▶ Exercise description
Every line of the listing below should be written out exactly, minus its images.

▶ Dataset extract
※ ※ ※

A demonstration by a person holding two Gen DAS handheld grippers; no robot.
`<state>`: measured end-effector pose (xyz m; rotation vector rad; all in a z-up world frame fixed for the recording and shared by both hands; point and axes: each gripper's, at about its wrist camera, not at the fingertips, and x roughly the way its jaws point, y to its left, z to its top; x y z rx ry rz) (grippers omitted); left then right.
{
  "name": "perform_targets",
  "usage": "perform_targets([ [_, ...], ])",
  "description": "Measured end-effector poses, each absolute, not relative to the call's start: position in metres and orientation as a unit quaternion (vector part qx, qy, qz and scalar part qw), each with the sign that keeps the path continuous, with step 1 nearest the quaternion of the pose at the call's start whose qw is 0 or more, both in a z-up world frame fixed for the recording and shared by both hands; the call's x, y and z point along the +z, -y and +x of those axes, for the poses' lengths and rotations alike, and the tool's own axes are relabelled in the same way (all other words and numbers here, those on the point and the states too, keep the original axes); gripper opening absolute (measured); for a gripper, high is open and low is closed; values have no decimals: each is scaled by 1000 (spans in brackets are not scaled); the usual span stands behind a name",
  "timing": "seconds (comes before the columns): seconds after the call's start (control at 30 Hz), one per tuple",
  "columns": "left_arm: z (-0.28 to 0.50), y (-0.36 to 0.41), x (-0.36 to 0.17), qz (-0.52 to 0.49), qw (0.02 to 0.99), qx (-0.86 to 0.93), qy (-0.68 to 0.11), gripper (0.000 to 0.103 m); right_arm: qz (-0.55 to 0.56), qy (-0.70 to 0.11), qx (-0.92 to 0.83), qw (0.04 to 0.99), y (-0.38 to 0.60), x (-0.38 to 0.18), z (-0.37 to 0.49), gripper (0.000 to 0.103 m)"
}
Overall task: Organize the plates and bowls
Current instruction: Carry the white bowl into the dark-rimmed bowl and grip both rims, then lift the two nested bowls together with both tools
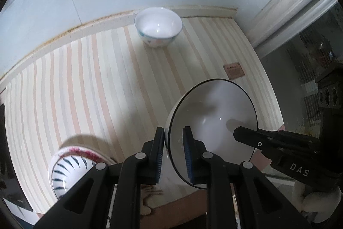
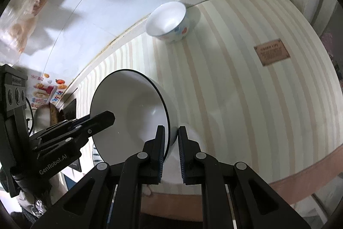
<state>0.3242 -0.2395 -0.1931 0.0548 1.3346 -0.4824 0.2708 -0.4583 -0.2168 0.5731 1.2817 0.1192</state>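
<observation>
Both grippers [image 1: 174, 150] [image 2: 171, 150] pinch opposite rims of black-rimmed bowl [image 1: 214, 119].

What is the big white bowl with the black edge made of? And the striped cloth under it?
The big white black-rimmed bowl looks like glazed ceramic: smooth, with a small bright glint inside, though it could be melamine. The cream-and-peach striped tablecloth seems woven fabric: matte, no shine.

"DAS" on right gripper [image 1: 244, 134]; "GenRobot.AI" on left gripper [image 2: 100, 119].
</observation>
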Motion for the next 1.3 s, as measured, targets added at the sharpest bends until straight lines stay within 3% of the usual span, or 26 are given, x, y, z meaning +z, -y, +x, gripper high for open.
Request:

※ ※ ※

▶ Solved exercise
A demonstration by a person holding two Gen DAS handheld grippers; no robot.
`<state>`: measured end-effector pose (xyz m; rotation vector rad; all in a z-up world frame fixed for the recording and shared by both hands; point and axes: each gripper's, at about its wrist camera, not at the fingertips, and x roughly the way its jaws point, y to its left, z to its top; x y z rx ry rz) (grippers omitted); left then right.
{
  "name": "perform_targets",
  "usage": "perform_targets([ [_, ...], ])",
  "description": "Measured end-effector poses, each absolute, not relative to the call's start: position in metres and orientation as a unit quaternion (vector part qx, qy, qz and scalar part qw), each with the sign that keeps the path continuous, with step 1 nearest the quaternion of the pose at the call's start whose qw is 0 or more, both in a z-up world frame fixed for the recording and shared by both hands; the call's x, y and z point along the +z, -y and +x of those axes, for the poses' lengths and rotations alike, and the tool's own axes are relabelled in the same way (all other words and numbers here, those on the point and the states too, keep the original axes); gripper opening absolute (measured); for a gripper, high is open and low is closed; values have no decimals: each is scaled by 1000 (spans in brackets are not scaled); the usual span stands behind a name",
  "timing": "seconds (comes before the columns): seconds after the call's start (control at 30 Hz), one per tuple",
  "columns": "left_arm: z (-0.28 to 0.50), y (-0.36 to 0.41), x (-0.36 to 0.17), qz (-0.52 to 0.49), qw (0.02 to 0.99), qx (-0.86 to 0.93), qy (-0.68 to 0.11), gripper (0.000 to 0.103 m); right_arm: qz (-0.55 to 0.56), qy (-0.70 to 0.11), qx (-0.92 to 0.83), qw (0.04 to 0.99), y (-0.38 to 0.60), x (-0.38 to 0.18), z (-0.37 to 0.49), gripper (0.000 to 0.103 m)"
}
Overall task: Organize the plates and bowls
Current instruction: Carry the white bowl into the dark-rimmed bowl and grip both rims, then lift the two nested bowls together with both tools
<state>0.3242 -0.2395 -0.1931 0.0548 1.3346 -0.4824 0.2708 -0.4583 -0.2168 0.5731 1.2817 0.1192</state>
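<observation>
Both grippers [image 1: 174, 150] [image 2: 171, 150] pinch opposite rims of black-rimmed bowl [image 1: 214, 119].

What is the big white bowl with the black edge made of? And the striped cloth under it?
The big white black-rimmed bowl looks like glazed ceramic: smooth, with a small bright glint inside, though it could be melamine. The cream-and-peach striped tablecloth seems woven fabric: matte, no shine.

"DAS" on right gripper [image 1: 244, 134]; "GenRobot.AI" on left gripper [image 2: 100, 119].
</observation>
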Motion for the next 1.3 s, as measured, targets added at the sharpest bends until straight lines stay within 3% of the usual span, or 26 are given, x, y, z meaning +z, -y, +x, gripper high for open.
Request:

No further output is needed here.